━━ GIVEN DATA ━━

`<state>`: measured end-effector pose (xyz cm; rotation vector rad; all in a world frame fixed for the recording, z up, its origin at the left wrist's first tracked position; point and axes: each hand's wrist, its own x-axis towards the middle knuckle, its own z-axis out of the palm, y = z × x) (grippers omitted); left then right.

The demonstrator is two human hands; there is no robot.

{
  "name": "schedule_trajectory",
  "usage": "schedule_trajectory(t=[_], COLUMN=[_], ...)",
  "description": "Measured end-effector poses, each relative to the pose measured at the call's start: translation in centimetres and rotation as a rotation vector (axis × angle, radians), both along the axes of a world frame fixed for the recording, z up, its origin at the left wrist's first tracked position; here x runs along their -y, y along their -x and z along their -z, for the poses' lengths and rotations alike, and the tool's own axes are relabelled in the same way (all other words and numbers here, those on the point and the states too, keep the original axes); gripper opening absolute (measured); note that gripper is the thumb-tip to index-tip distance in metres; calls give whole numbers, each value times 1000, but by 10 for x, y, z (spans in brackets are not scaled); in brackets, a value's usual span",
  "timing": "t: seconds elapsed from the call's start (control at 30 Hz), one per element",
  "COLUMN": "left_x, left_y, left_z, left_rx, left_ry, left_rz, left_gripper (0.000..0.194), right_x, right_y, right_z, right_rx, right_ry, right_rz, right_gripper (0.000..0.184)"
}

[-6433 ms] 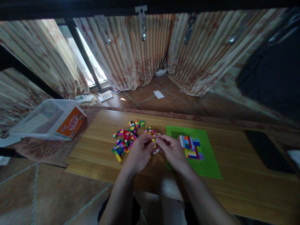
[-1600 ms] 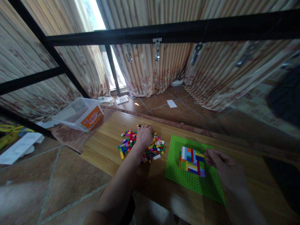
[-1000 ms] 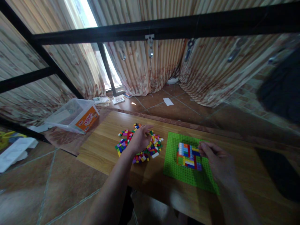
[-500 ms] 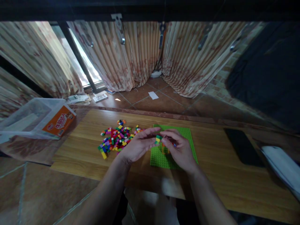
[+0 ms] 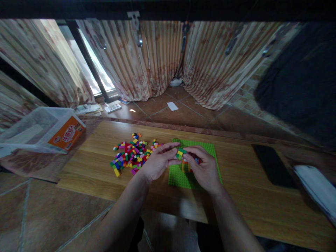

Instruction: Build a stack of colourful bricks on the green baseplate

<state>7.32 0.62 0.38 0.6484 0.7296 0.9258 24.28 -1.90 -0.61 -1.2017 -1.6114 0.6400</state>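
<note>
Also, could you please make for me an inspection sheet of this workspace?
Surface: wooden table, its visible top flat.
Building things: green baseplate bears a partly hidden brick build; loose bricks lie to its left.
Clutter: dark flat object on the right; clear bin beside the left end.
Hands: left hand and right hand hold a green-and-yellow piece.
Cables: nothing seen.
Surroundings: curtains; white sheet on tiled floor.

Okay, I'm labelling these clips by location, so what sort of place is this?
Probably a room in a home: patterned curtains hang to a tiled floor, and toy bricks lie on a wooden table. The exact room I can't tell.
</note>
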Motion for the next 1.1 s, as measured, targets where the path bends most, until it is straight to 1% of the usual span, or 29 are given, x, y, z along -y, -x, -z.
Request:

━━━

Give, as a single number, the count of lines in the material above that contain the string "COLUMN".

2